Washington a modifié son attitude à l’égard de Bangkok en appuyant le nouveau gouvernement. La raison : la peur de laisser la Thaïlande filer dans le camp chinois.

Lors de son passage à Bangkok le 18 novembre 2012, Barack Obama est allé saluer le roi de Thaïlande qui lui a accordé une audience dans l’hôpital où il séjourne depuis longtemps. Plus surprenant, le chef de l’Etat américain a accordé un appui public à Yingluck  Shinawatra, premier ministre depuis 2011 et sœur cadette de Thaksin. Yingluck est pourtant considérée comme étroitement dépendante de son frère, personnage controversé et qui n’a guère la cote à Washington.

Professeur d’histoire de l’Asie du Sud-Est à l’université de Queensland,  Patrick Jory offre une explication sur le site australien de l’East Asia Forum. «Les Etats-Unis, écrit-il, veulent un gouvernement stable, pro-américain en Thaïlande. Aussi est-il possible qu’ils en viennent à accepter que Thaksin et ses gouvernements populairement élus, plutôt que la monarchie, offrent un meilleur pari à long terme en ce qui concerne la stabilité politique, en particulier compte tenu de la succession royale à venir.»

Washington ferait donc le constat suivant : voilà douze ans qu’à l’occasion de chaque vote, Thaksin, ses partisans, ses partenaires et leurs succédanés, emportent les élections. Premier ministre de 2001 à 2006, chassé du pouvoir par l’armée, en exil volontaire en raison d’une condamnation en 2008 pour abus de pouvoir, Thaksin demeure populaire. Dont acte. Barack Obama et Hillary Clinton auraient décidé que, dans le cadre du « pivot » américain vers l’Est, il fallait accepter cette donnée, comme il a fallu encourager le nouveau gouvernement de Birmanie à s’ancrer et à conserver les distances prises dès ses débuts, en 2011, à l’égard de Pékin.

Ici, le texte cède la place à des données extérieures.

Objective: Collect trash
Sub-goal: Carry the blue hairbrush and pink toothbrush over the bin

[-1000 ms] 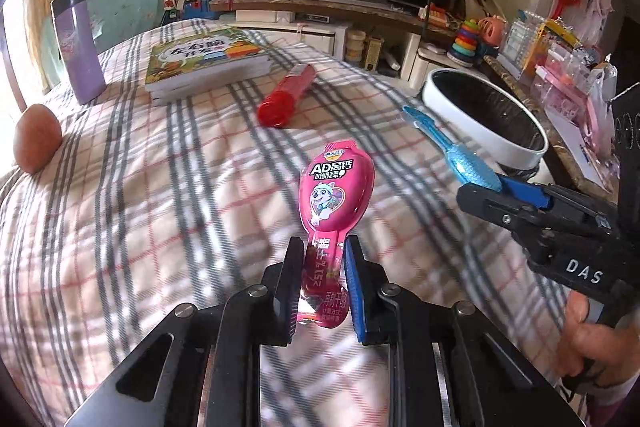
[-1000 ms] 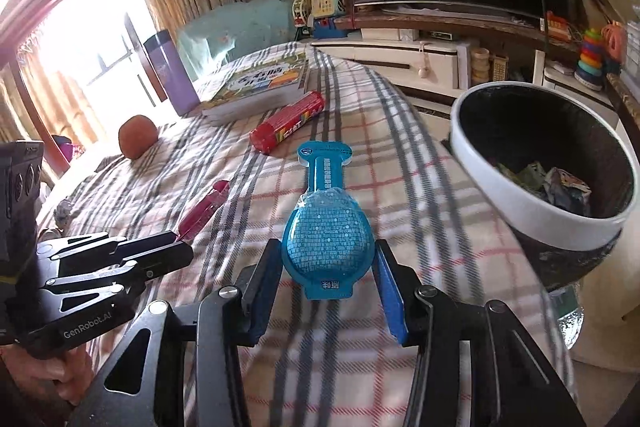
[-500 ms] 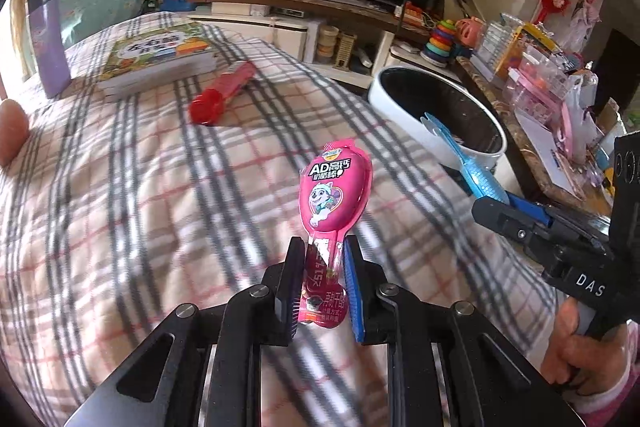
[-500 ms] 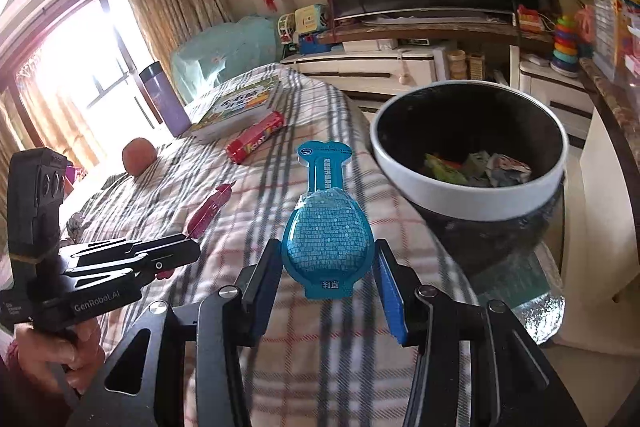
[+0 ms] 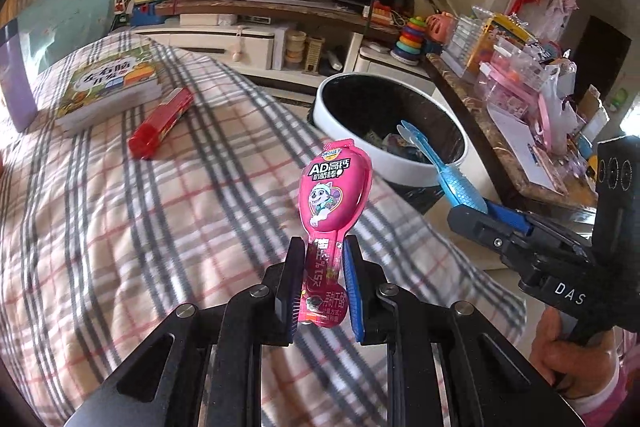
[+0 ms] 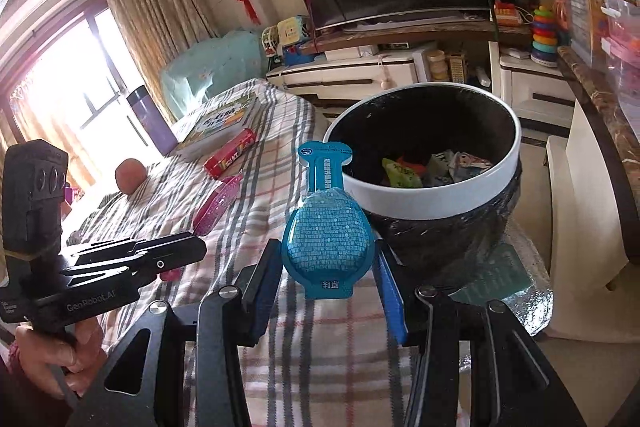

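My left gripper is shut on the stem of a pink spoon-shaped snack wrapper, held above the plaid bedspread. My right gripper is shut on a blue spoon-shaped wrapper, whose tip reaches the near rim of the white-rimmed black trash bin. The bin holds several crumpled wrappers. In the left wrist view the bin stands beyond the bed's edge, and the right gripper carries the blue wrapper over its rim. The left gripper with the pink wrapper shows at the left in the right wrist view.
A red tube package, a book and a purple bottle lie farther back on the bed. An orange fruit sits near the window side. A cluttered counter stands right of the bin, a TV cabinet behind.
Both grippers have carried their wrappers toward the bin, which now looks closer and larger. The blue wrapper's tip has come over the bin's rim. Both grips are unchanged.
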Available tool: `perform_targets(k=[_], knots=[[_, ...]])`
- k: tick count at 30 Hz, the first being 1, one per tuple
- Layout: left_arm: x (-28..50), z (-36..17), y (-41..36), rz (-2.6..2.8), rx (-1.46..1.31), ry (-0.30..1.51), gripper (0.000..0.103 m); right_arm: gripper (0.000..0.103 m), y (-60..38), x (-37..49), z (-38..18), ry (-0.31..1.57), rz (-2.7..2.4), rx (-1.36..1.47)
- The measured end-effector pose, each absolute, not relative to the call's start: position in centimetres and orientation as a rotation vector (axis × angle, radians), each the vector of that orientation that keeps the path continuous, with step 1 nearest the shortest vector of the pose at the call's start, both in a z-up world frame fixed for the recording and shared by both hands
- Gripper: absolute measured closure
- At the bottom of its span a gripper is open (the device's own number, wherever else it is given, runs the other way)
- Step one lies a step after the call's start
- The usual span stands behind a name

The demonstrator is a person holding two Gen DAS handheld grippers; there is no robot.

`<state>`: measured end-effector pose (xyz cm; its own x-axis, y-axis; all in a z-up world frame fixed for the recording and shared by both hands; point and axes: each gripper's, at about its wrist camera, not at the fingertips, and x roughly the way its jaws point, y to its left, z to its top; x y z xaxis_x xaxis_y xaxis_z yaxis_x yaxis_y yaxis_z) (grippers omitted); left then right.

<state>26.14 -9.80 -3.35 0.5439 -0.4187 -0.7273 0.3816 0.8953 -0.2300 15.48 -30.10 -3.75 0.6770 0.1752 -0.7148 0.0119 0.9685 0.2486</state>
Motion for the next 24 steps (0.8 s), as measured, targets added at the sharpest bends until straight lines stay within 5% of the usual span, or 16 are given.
perform_targets(k=[24], knots=[[29.8, -2.4, -14.9, -0.551, -0.014, 0.849, 0.085, 0.057, -34.9, 16.1, -2.4, 0.795, 0.019, 0.264]])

Les Etats-Unis se retrouvent donc assez loin de leur position en 2006, estime Patrick Jory. Des câbles publiés par Wikileaks avaient révélé que l’ambassade américaine à Bangkok avait alors estimé qu’à la suite du coup d’Etat, la nomination annoncée comme premier ministre de Surayud Chulanont, un ancien chef de l’armée de terre, était «un développement très positif » aussi bien pour la Thaïlande que pour les relations bilatérales.

Au fil des décennies, Washington a établi des relations très étroites avec l’élite thaïlandaise. Des générations d’officiers thaïlandais ont été formées dans les académies militaires américaines. La Thaïlande a servi de porte-avions à l’intervention militaire au Vietnam. Aujourd’hui, il est clair que Thaksin demeure toujours assez populaire pour appartenir durablement au paysage politique thaïlandais. «Si les Etats-Unis continuent de soutenir leurs vieux alliés de la Guerre froide en Thaïlande – la monarchie et l’armée – Thaksin n’aurait apparemment que le choix de se retourner vers la Chine», estime Patrick Jory. Washington aurait donc au moins choisi de ménager tout le monde.